=== REQUIREMENT ===
Pull every line holding the string "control" from the records below.

[Records excerpted from a collection]

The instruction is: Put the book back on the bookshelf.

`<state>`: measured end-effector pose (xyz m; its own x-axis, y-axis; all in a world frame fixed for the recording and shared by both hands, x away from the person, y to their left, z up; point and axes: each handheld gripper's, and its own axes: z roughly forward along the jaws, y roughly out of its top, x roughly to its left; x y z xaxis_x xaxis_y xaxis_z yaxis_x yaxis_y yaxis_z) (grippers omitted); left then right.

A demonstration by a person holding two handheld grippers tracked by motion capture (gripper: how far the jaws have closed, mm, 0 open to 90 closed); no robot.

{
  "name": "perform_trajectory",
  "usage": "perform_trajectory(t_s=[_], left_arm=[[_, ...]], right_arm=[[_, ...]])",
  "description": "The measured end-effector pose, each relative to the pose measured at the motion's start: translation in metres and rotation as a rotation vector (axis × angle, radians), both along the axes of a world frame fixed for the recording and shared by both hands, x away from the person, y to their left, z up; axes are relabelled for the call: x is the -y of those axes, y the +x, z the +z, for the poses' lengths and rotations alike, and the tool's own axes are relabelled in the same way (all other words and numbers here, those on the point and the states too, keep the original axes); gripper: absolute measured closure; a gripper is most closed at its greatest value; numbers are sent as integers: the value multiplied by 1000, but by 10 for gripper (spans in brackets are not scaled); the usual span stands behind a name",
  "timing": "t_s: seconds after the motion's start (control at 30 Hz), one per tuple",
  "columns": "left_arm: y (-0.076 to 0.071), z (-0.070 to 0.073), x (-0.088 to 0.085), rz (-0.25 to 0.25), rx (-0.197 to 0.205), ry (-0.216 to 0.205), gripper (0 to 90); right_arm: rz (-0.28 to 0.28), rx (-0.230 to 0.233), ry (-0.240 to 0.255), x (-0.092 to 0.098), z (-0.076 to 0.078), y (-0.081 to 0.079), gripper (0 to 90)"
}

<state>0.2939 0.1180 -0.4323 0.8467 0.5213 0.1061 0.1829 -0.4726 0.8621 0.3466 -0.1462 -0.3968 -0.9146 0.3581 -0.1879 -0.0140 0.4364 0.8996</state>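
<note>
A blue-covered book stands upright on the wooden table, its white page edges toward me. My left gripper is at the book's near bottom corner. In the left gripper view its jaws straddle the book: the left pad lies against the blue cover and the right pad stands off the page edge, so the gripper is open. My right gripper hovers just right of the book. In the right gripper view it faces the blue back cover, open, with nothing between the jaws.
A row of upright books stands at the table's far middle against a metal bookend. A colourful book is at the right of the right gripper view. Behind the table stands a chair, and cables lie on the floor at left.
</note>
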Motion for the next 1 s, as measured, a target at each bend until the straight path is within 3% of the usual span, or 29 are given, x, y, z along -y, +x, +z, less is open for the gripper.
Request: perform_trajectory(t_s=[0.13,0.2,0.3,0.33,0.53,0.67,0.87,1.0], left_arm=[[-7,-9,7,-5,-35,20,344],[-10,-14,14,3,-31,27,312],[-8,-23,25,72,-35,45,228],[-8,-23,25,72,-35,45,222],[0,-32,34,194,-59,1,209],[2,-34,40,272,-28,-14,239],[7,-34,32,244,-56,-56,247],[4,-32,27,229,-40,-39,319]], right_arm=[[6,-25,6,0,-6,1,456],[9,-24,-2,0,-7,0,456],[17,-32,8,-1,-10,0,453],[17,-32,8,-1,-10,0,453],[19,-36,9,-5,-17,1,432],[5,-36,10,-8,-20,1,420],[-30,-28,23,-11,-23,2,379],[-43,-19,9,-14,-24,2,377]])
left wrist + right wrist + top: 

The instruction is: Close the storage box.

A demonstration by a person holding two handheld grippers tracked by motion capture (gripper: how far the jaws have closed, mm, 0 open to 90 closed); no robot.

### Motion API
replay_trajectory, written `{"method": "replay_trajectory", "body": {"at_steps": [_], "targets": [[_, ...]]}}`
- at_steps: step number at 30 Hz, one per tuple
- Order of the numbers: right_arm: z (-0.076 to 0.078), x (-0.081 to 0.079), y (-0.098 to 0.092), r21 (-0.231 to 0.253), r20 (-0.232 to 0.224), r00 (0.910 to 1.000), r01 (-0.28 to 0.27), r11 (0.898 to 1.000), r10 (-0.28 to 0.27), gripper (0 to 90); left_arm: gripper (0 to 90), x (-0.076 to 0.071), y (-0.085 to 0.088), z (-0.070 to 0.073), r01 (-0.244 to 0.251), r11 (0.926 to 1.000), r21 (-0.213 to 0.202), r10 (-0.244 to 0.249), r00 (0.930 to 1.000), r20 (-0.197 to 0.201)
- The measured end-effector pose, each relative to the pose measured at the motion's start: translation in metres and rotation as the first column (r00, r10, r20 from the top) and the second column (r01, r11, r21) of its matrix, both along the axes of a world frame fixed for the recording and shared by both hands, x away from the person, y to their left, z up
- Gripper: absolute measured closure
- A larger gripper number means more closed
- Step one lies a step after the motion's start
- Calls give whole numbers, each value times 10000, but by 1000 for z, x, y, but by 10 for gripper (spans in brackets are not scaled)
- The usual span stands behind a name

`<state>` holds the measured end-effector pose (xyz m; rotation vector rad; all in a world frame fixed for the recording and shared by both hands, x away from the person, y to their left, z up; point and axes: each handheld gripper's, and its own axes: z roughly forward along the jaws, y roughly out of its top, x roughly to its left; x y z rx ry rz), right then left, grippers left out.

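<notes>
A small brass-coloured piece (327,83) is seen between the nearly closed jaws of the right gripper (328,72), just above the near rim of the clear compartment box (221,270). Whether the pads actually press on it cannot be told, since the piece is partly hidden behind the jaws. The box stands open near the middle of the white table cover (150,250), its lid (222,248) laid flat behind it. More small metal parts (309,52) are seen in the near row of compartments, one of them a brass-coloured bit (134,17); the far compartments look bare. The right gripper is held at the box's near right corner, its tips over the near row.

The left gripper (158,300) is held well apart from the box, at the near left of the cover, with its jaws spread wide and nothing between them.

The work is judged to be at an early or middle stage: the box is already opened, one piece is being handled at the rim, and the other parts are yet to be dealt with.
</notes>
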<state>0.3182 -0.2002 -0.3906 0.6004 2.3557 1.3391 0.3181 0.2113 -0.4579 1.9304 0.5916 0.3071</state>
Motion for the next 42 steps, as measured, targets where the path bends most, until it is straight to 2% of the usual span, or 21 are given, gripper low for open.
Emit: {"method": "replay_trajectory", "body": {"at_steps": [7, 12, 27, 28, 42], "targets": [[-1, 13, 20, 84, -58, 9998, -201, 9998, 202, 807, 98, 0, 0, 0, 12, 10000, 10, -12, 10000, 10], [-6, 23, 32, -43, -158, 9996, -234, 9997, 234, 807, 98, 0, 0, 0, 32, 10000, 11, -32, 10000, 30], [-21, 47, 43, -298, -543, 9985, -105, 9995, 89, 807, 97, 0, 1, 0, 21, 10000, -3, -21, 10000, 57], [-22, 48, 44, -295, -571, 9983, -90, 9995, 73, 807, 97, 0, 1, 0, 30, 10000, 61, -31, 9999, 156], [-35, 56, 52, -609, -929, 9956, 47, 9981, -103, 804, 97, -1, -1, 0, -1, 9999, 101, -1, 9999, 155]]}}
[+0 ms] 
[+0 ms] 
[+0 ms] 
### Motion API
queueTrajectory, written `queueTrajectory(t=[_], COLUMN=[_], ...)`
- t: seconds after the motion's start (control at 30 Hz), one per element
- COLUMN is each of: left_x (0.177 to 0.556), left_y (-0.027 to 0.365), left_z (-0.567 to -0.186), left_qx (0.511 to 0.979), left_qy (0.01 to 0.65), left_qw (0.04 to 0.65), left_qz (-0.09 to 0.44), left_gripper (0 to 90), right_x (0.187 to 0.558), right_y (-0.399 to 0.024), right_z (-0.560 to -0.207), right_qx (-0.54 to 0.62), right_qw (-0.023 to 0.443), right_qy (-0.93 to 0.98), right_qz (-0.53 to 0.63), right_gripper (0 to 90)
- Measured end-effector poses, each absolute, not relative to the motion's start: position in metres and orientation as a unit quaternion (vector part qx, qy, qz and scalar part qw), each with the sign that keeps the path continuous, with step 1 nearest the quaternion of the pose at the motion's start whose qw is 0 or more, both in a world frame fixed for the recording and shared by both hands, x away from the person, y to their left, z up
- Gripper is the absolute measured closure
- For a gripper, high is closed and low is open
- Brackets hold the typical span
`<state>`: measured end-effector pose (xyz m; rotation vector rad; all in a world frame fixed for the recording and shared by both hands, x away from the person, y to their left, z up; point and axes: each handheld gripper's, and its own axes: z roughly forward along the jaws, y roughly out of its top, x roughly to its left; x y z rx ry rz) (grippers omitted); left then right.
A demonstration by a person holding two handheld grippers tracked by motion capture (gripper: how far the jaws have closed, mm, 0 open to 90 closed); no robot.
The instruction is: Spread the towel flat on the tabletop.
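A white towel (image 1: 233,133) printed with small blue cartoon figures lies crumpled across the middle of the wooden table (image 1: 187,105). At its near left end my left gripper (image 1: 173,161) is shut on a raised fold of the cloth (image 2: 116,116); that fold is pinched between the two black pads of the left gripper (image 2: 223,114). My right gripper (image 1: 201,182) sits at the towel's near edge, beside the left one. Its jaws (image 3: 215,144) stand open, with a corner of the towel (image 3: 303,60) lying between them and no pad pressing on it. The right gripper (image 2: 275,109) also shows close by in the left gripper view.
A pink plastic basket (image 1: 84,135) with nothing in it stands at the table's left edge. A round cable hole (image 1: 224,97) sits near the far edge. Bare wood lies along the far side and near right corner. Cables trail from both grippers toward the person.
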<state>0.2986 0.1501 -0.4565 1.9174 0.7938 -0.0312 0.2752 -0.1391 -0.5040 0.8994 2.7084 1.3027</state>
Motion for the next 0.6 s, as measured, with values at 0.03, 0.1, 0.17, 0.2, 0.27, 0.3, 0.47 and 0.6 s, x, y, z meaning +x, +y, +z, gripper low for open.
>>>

=== TASK RESULT ===
  "timing": "t_s: seconds after the motion's start (control at 30 Hz), one per tuple",
- t: seconds after the motion's start (control at 30 Hz), one per element

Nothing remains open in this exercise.